▶ **WHAT THE EXERCISE ASKS**: Word for word, transcribe the data below from the line with "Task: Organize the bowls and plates" to the line with "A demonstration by", keeping both of those lines.

▶ **RECORDS FOR THE EXERCISE**:
[Start of Attachment]

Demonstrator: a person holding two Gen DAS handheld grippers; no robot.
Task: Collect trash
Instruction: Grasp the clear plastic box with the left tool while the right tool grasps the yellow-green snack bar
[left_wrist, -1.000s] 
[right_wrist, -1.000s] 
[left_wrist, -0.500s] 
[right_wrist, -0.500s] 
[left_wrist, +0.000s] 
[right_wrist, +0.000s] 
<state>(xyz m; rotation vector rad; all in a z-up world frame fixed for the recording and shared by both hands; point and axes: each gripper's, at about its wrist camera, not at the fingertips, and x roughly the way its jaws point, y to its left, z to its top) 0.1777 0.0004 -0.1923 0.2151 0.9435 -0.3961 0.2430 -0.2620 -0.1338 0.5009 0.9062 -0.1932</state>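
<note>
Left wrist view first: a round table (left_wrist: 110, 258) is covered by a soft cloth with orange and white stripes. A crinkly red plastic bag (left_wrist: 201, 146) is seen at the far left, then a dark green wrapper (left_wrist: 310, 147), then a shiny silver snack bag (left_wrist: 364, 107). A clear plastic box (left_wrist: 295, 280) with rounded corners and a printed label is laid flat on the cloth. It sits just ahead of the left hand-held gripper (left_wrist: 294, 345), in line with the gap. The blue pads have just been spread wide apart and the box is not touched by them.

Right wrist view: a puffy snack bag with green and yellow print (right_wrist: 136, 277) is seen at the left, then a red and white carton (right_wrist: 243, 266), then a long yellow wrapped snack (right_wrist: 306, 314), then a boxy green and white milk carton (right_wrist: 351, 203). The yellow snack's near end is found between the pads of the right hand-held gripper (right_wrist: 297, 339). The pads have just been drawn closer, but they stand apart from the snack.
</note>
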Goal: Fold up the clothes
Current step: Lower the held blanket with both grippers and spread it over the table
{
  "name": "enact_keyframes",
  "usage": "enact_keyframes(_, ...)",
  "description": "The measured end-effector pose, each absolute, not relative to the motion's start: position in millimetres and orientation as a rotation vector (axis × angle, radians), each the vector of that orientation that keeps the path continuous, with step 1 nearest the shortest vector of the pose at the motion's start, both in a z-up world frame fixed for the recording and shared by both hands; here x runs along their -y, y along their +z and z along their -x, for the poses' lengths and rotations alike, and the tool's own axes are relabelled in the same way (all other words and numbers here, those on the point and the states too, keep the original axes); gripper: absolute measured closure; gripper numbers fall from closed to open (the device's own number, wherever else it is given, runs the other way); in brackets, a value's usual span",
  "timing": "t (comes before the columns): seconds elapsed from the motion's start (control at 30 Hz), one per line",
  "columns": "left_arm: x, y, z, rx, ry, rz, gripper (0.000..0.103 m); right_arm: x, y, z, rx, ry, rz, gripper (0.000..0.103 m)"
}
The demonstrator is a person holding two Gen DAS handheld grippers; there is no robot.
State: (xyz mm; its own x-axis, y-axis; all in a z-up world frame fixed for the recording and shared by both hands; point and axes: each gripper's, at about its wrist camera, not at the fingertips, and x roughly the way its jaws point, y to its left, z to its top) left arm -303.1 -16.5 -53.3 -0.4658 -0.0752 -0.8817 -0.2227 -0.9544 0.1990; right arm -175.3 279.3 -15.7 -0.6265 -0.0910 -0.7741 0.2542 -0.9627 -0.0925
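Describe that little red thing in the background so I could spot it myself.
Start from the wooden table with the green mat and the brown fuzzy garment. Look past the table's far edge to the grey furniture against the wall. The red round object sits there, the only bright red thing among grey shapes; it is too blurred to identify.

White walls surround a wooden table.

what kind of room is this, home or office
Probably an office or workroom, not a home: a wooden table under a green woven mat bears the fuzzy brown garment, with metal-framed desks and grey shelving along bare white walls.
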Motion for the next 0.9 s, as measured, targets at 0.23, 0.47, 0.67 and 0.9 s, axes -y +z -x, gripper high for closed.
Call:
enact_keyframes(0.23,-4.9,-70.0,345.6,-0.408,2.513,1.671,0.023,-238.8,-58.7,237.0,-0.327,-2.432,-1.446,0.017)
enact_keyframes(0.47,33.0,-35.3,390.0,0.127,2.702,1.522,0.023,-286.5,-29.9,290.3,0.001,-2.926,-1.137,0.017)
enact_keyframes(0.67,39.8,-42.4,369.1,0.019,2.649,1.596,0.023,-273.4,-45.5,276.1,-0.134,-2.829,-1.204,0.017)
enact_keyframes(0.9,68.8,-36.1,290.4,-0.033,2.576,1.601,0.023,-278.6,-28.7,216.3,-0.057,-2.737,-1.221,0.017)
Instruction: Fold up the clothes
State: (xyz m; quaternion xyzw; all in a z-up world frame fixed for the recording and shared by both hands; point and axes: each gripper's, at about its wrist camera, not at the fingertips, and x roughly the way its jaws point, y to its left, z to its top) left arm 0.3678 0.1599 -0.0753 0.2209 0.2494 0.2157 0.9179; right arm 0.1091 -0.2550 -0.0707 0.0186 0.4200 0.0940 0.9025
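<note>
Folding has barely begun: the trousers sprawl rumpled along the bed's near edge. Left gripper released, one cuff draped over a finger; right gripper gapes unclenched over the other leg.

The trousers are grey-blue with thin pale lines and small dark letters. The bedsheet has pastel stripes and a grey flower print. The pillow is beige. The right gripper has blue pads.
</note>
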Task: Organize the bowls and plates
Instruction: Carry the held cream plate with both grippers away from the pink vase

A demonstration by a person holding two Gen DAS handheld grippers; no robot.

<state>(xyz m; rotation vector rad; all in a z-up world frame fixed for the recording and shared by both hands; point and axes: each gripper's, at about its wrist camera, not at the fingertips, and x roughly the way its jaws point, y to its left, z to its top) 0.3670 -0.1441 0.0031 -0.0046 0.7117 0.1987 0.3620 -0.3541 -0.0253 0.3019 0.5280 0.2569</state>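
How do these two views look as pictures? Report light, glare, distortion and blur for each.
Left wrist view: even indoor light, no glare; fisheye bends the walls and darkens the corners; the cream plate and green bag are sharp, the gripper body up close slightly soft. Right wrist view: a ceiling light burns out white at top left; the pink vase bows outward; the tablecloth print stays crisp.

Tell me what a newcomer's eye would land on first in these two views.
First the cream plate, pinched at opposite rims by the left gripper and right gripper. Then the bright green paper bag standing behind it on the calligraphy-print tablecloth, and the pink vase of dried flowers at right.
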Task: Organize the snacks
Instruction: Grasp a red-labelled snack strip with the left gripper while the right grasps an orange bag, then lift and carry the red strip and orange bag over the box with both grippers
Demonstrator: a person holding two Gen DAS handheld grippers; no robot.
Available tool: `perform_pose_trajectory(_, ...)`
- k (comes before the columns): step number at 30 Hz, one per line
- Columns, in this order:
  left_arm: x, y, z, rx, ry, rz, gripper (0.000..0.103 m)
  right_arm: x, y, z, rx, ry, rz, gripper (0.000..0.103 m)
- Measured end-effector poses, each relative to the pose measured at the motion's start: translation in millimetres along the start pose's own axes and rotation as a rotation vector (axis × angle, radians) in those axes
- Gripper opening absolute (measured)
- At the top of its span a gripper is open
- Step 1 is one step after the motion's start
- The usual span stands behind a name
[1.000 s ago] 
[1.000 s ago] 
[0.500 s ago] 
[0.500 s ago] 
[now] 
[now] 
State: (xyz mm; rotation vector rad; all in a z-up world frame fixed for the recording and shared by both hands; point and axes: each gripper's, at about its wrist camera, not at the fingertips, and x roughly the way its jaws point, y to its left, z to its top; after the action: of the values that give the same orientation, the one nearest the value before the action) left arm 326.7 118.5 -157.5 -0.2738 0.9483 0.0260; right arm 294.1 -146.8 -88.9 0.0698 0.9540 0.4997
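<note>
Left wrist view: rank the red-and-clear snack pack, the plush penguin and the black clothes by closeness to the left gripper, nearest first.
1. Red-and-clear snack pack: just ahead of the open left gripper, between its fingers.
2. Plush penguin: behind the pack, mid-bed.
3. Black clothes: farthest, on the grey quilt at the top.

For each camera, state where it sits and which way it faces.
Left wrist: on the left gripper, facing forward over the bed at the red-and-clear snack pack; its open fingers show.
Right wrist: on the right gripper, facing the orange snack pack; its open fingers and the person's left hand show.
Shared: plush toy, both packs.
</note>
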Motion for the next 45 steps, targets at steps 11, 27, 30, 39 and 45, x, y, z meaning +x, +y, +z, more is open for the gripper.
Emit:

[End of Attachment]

▶ **RESPONSE TO THIS TASK**:
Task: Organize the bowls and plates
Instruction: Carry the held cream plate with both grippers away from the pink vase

A demonstration by a person holding two Gen DAS handheld grippers; no robot.

Work on this exercise has concluded.